Within the entries below, the lines from the one with "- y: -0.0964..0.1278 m" through the one with "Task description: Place" are to be set down exactly, both ends kept.

| Input data |
......

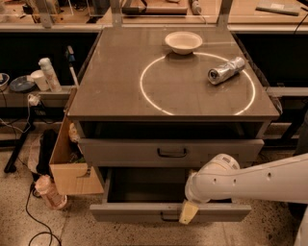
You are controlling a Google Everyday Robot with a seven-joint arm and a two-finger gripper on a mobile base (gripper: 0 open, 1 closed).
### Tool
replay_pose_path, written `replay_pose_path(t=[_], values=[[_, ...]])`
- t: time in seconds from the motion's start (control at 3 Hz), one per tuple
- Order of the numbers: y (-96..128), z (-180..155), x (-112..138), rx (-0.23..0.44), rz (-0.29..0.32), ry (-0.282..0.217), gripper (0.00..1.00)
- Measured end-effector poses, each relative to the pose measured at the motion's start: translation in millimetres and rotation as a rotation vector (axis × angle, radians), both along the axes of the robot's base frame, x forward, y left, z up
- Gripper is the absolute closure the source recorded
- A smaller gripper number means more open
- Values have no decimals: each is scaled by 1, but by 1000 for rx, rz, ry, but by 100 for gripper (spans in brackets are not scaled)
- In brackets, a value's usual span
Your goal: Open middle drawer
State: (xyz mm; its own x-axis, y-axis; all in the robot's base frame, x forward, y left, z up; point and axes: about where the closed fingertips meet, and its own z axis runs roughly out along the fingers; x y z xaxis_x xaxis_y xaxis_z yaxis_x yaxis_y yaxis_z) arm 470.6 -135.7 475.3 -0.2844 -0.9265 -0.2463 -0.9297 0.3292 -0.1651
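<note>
Warm, dim light is falling on the grey counter (192, 96). A speckled floor (72, 230) is spreading below its front edge, a cardboard box (67, 166) is standing by its left edge, and a wooden bench (240, 13) is running behind its far edge.

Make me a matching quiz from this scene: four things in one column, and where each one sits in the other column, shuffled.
1 bowl
2 can
3 gripper
4 cardboard box

A on the floor, left of the cabinet
B at the front of the pulled-out middle drawer
C at the far edge of the white ring
D inside the ring, right side

Pairs: 1-C, 2-D, 3-B, 4-A
</note>
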Motion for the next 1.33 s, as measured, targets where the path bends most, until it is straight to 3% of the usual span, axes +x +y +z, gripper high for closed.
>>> replay_pose_path(t=[0.67,1.0,1.33], values=[[0,0,0,0,0,0,45],[0,0,0,0,0,0,76],[0,0,0,0,0,0,100]])
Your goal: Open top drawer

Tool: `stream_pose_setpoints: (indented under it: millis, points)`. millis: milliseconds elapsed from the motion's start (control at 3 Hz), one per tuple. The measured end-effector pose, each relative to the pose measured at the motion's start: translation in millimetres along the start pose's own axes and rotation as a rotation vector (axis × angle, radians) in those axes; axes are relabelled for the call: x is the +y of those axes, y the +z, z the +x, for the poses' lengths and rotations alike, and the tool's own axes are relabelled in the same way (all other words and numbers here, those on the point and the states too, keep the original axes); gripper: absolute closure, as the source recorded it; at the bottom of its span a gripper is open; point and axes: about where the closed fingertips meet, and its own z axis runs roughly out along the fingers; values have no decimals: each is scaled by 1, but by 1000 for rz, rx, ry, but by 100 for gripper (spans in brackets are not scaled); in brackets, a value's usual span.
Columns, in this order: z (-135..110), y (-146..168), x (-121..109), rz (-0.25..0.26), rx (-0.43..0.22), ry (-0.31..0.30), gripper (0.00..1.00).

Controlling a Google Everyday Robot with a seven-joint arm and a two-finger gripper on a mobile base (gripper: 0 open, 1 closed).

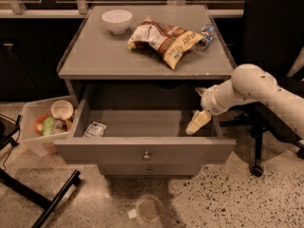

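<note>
The top drawer (142,148) of the grey cabinet stands pulled far out, its flat front low in the view with a small round metal knob (147,155) at the middle. Inside it lies a small packet (95,129) at the left. My gripper (197,122) hangs over the drawer's right inside corner, pointing down to the left, on the white arm (256,91) that comes in from the right. A second drawer's knob (150,170) shows just below the open drawer's front.
On the cabinet top (95,56) sit a white bowl (117,20), a chip bag (164,38) and a plastic bottle (205,34). A clear bin (45,125) with cups stands left of the cabinet. A black office chair (275,42) is behind the arm. A clear cup (148,209) lies on the floor.
</note>
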Motion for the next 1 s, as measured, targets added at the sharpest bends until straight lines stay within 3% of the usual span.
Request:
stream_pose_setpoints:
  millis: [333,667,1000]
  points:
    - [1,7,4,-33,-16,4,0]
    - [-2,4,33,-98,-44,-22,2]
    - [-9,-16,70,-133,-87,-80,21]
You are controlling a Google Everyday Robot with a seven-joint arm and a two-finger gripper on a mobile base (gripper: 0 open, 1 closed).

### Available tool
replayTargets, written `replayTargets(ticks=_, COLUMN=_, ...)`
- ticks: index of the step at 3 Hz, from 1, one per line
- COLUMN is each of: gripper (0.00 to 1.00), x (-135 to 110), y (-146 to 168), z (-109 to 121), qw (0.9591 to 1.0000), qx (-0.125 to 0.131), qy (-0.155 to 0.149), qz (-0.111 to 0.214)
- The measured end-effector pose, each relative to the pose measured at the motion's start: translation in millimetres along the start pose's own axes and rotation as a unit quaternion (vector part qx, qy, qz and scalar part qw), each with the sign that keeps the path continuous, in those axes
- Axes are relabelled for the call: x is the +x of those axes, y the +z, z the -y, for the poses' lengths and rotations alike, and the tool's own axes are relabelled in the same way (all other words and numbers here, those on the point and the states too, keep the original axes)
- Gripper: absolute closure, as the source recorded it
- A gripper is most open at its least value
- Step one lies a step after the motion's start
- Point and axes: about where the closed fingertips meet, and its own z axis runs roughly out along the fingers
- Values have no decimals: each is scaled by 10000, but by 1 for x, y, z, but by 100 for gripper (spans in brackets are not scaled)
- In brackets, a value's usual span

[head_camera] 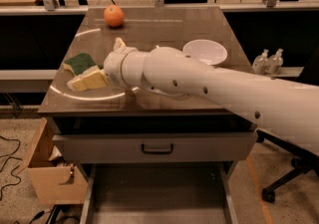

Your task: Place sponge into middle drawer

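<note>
The sponge (79, 62), dark green on top with a pale yellow body, lies on the left part of the cabinet top (164, 24). My gripper (87, 79) reaches in from the right on a thick white arm (209, 86). Its cream tip sits right at the sponge's near right edge, low over the top. I cannot tell whether it touches the sponge. The middle drawer (154, 195) is pulled out below the front of the cabinet. It has light-grey side walls and a bare dark-grey floor.
An orange fruit (113, 16) sits at the back left of the top. A white bowl (205, 52) stands at the right, just behind the arm. A closed drawer front with a dark handle (157, 148) is above the open drawer. A cardboard box (50, 178) stands on the floor at the left.
</note>
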Motion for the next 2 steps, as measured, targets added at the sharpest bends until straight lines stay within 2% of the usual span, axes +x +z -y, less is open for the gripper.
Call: replayTargets(ticks=2, gripper=0, x=10, y=34, z=-16, qw=9996, qx=-207, qy=178, qz=-35)
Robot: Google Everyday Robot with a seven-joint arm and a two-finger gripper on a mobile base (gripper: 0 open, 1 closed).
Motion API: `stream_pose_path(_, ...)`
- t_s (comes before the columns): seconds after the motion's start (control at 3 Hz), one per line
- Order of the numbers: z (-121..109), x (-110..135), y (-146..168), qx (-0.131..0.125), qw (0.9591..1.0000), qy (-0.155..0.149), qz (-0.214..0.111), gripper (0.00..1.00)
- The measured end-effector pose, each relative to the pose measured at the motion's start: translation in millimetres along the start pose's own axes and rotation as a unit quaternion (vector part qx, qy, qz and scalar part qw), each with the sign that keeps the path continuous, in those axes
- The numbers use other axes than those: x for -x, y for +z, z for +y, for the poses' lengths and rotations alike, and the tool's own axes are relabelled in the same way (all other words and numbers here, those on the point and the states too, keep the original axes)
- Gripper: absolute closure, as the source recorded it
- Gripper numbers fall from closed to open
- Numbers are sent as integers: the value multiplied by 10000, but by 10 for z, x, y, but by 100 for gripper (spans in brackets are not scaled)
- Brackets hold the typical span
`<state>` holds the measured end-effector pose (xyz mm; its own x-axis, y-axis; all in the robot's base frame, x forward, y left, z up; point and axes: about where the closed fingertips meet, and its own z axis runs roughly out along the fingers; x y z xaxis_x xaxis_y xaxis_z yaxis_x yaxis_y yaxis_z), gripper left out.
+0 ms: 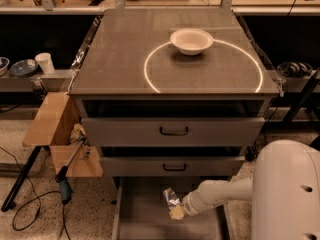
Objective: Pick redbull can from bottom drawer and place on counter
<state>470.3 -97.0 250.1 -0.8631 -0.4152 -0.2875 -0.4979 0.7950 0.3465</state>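
Observation:
The redbull can point(170, 197), small, silver and crinkled, is tilted inside the open bottom drawer point(142, 219), near its middle. My gripper point(176, 212) reaches in from the right on a white arm and is shut on the can's lower end, with the yellowish fingertips just below it. The can appears slightly raised off the drawer floor. Above the drawers, the counter point(115, 59) is a grey-brown top marked with a bright white circle.
A white bowl point(191, 40) sits on the counter at the circle's far edge. Two shut grey drawers with black handles point(174, 130) overhang the bottom drawer. A cardboard box point(55, 129), a tool and cables lie left. My white body point(287, 194) fills the lower right.

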Motion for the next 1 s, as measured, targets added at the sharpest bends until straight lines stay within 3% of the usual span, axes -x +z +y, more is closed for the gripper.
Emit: stream_pose_path(1.0,35,-234,-402,-138,9999,-67,-42,100)
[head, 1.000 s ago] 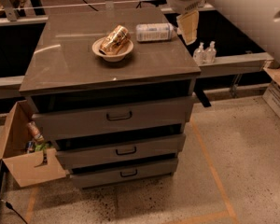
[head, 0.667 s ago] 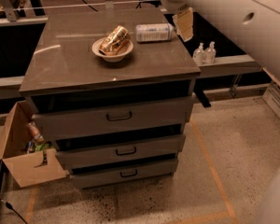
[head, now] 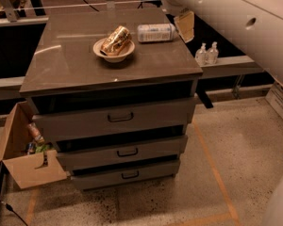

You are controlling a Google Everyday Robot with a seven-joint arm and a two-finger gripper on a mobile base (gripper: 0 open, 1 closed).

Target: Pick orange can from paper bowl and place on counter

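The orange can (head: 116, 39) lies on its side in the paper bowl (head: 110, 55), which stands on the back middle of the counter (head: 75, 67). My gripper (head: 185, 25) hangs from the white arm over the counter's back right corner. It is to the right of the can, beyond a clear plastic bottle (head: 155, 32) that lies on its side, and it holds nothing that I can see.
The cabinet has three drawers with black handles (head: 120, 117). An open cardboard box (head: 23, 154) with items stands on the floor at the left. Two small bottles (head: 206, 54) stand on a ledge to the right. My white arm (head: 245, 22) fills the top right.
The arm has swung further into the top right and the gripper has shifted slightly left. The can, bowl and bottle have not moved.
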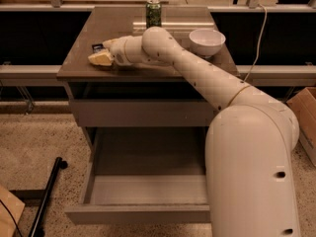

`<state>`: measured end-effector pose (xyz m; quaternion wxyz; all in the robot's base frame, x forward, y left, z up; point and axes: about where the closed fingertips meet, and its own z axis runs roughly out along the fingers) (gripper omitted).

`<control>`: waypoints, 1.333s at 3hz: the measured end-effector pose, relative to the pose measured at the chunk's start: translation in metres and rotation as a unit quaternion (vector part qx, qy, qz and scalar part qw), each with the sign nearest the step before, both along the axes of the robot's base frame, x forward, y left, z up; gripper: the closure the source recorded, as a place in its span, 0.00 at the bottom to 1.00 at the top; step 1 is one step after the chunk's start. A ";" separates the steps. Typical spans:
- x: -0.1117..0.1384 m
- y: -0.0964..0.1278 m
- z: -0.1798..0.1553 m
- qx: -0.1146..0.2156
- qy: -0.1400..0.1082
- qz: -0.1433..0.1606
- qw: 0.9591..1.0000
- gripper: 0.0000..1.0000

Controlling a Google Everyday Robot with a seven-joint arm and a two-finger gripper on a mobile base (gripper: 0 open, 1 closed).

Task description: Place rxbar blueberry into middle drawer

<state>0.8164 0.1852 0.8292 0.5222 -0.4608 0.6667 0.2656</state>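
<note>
1. gripper [102,52]: your jaws stand spread, grasping nothing, low over the left end of the cabinet top [81,69].
2. rxbar blueberry [97,47]: lies flat on that top, just beside the gripper.
3. middle drawer [148,189]: pulled out below.

Green can [153,14], white bowl [207,41] on tabletop [79,64].

Smooth matt plastic pincer [100,52] low over the faintly glossy brown countertop's [79,66] left side.

No legible text anywhere; tool [100,55] at left end of countertop [83,71].
</note>
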 end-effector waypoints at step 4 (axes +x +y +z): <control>-0.001 0.001 -0.004 0.006 0.004 -0.002 1.000 1.00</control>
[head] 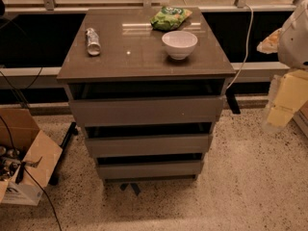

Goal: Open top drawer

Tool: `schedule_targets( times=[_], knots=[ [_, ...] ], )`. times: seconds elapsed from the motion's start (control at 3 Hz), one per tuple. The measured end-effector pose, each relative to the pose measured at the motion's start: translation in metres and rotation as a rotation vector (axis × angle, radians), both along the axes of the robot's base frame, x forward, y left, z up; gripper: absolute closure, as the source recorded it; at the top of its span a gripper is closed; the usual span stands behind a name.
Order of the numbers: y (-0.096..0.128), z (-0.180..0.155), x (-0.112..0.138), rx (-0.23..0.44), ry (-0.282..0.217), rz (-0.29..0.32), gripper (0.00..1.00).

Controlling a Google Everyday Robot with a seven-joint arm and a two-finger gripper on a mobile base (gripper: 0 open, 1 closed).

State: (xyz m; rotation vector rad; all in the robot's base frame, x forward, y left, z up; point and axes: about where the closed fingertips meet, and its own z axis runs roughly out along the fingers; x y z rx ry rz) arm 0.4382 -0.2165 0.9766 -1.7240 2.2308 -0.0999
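The top drawer (147,110) is the widest grey-brown front of three on a low cabinet in the middle of the view. It has no handle, and a dark gap shows between it and the cabinet top (120,57). Two narrower drawer fronts (148,145) sit below it. My gripper (285,100) is at the far right edge, pale yellow below the white arm housing (296,32). It is off to the right of the cabinet, at about the height of the top drawer, and touches nothing.
On the cabinet top stand a white bowl (179,44), a green snack bag (170,18) and a can lying down (92,41). An open cardboard box (26,162) is on the floor at left. A white cable (244,47) hangs at right.
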Motion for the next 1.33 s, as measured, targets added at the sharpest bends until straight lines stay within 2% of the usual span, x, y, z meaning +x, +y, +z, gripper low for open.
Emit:
schedule_targets(
  times=[0.33,0.67,1.0,1.33],
  knots=[
    [0.001,0.001,0.000,-0.003,-0.004,0.000,0.00],
    [0.006,-0.005,0.010,-0.036,-0.036,0.034,0.00],
    [0.008,-0.019,0.024,-0.056,-0.083,0.089,0.00],
    [0.013,-0.034,0.050,-0.022,-0.130,0.132,0.00]
  ],
)
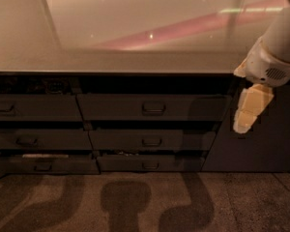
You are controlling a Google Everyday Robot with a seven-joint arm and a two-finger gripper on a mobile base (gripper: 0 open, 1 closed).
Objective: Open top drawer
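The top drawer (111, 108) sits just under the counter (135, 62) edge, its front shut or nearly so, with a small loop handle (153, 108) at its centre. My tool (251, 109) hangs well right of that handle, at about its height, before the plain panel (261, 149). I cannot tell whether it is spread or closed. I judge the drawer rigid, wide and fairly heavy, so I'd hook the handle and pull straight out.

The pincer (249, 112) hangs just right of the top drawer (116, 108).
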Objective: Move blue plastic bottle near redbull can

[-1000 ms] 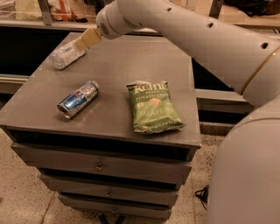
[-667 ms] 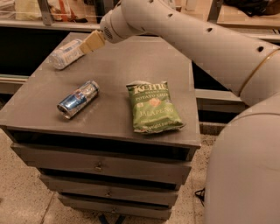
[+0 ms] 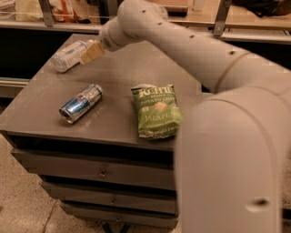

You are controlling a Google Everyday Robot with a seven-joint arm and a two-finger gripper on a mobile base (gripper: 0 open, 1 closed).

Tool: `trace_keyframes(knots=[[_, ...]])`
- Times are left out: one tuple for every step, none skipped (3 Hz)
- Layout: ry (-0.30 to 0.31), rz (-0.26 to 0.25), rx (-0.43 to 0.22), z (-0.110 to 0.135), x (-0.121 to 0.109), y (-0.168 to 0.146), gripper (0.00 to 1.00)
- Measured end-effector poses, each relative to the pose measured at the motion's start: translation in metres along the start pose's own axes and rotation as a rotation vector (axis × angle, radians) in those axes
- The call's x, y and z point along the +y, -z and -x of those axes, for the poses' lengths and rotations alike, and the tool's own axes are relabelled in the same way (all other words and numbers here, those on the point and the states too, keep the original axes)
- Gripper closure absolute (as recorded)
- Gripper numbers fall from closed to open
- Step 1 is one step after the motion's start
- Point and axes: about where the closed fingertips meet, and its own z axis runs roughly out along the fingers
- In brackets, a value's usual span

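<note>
The blue plastic bottle [image 3: 67, 55] lies on its side at the far left corner of the grey cabinet top [image 3: 118, 68]. It is clear, with a pale label. The redbull can [image 3: 81, 103] lies on its side nearer the front left, blue and silver, well apart from the bottle. My gripper [image 3: 91, 51] reaches in from the right at the end of the white arm [image 3: 182, 45]. It sits at the bottle's right end, close to it or touching it.
A green jalapeño chips bag [image 3: 157, 110] lies flat right of the can. The cabinet has drawers [image 3: 97, 170] below its front edge. A counter with shelving [image 3: 54, 13] runs behind the cabinet. My arm's large white body fills the right foreground.
My gripper has dropped slightly toward the cabinet top beside the bottle, and the arm has shifted. The bottle, can and chips bag have not moved.
</note>
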Motion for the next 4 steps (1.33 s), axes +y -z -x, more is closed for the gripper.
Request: trace_keyframes(knots=[[0.065, 0.147, -0.007, 0.009, 0.042, -0.061, 0.00], [0.052, 0.177, -0.031, -0.004, 0.029, -0.042, 0.00], [0.039, 0.156, -0.035, -0.012, 0.010, -0.022, 0.00], [0.032, 0.122, -0.036, -0.013, -0.006, -0.008, 0.00]])
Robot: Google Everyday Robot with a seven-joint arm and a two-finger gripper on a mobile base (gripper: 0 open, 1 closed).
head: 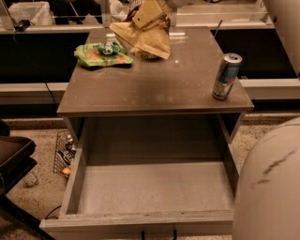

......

| Answer box |
- y: -0.0964..0.1278 m
- z: -0.1798..0.1553 m
- qx: -0.1146..0.2156
- qy: -0.1400..0.1082
- qz: -0.1433..0.1606
- qw: 0.9591..1.0000
- gripper: 0.0000..1.0000

Controlling a Google Everyday Robot with a seven-joint arm and a two-finger gripper on a mobile base (gripper: 0 open, 1 closed).

Task description: Place rxbar blueberry into middle drawer

The response to this exercise has been given in full.